Thomas and his men already had the Spanish prisoners out of the first cell and Saxby was leading the first of the buccaneers up the stairs, wedges of silver under each arm, to show them where to stow it among the bushes and prickly pear on the edge of the swamp.
Up in the courtyard, Ned wondered when the place had last been so busy. A dozen buccaneers were ramming bags of langrage into the falcons and training them round to cover a corner already black with prisoners – all of whom, Ned was surprised to notice, were sitting on the ground with their backs to the guns. Thomas strolled over to him.
“They know the guns are there and being loaded, but they can’t see what’s going on. Must be very worrying!”
“It’d worry me,” Ned admitted, “but as soon as we’ve got the bullion out of the castle, we’ll transfer them all to Triana.”
“Why not leave them here?” Thomas said, the surprise obvious in his voice.
“Because the moment we sight a sail approaching the other end of the harbour, I’m going to blow the place up.”
“My goodness,” Thomas said. “That’ll warn Aurelia and Diana all right. Unless they think we’re inside. Or they might try and rescue us.”
“Perhaps, but it should put the fear of God into the Dons in the Iron Fort and keep them away from the guns. I want to discourage them from interfering when we row out with Jensen and his boats.”
“Ah, that’s an idea with merit,” Thomas said. “Anything that means we don’t have to climb back over those damnable mountains!”
“I’m going up to the battlements again: you’re in charge of the courtyard. Saxby’s getting out all the bullion, as you can see, and Burton’s running a slow-match into the magazine. As soon as Saxby’s got up the bullion, start transferring your prisoners to Triana. If any start making difficulties, shoot one or two to encourage the others to be more obliging. And Thomas, watch out for the good folk of Portobelo: they might suddenly take it into their silly heads to make a foray. It might be funny to have the butchers, bakers and candlestick makers set about us, but we might be laughing so much they’d succeed! When you have the prisoners in Triana, move our guns out of here.”

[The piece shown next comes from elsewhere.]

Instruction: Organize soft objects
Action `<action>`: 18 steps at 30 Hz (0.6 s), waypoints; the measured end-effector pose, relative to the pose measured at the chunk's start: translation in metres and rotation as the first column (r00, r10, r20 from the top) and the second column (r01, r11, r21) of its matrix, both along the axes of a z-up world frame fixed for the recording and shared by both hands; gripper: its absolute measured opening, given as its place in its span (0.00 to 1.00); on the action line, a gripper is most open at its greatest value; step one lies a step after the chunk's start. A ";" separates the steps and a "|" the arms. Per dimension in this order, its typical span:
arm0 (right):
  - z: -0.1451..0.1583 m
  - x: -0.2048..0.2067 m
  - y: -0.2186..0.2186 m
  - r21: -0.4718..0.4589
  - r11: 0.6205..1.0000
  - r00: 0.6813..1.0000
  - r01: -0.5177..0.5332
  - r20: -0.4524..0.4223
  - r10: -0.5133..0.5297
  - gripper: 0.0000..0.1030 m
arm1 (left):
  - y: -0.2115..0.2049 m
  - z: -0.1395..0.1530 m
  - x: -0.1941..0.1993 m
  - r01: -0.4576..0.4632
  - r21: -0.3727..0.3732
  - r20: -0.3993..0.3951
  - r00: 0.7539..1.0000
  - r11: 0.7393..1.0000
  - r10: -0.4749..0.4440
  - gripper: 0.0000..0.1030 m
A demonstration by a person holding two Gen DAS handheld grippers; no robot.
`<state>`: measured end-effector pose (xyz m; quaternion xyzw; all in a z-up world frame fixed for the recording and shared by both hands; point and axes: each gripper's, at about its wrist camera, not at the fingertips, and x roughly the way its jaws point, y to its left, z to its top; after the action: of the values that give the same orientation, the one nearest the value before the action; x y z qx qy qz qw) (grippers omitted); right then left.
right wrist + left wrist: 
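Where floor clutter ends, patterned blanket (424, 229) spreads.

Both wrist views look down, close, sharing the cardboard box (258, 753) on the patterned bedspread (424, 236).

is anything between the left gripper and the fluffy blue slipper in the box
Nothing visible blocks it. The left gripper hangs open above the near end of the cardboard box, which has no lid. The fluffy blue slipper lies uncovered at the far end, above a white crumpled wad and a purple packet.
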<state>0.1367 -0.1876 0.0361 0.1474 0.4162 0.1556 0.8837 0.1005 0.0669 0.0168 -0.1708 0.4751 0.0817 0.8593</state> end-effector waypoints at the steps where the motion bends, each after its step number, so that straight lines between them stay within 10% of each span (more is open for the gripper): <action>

Up on the battlements once again, Ned searched the sea horizon at the entrance with the perspective glass. No sails, no whitecaps, and judging from the near silence of the palm trees round San Gerónimo, next to no wind: the little fleet could be just drifting with the current, sails hanging like heavy curtains. Aurelia and Diana would be going mad with frustration, knowing they were due in Portobelo about ten o’clock – in an hour or so’s time – and knowing equally well they would be very late. They would be terrified that they were letting him down, never guessing that for perhaps the only time in his life he was glad that the women were late.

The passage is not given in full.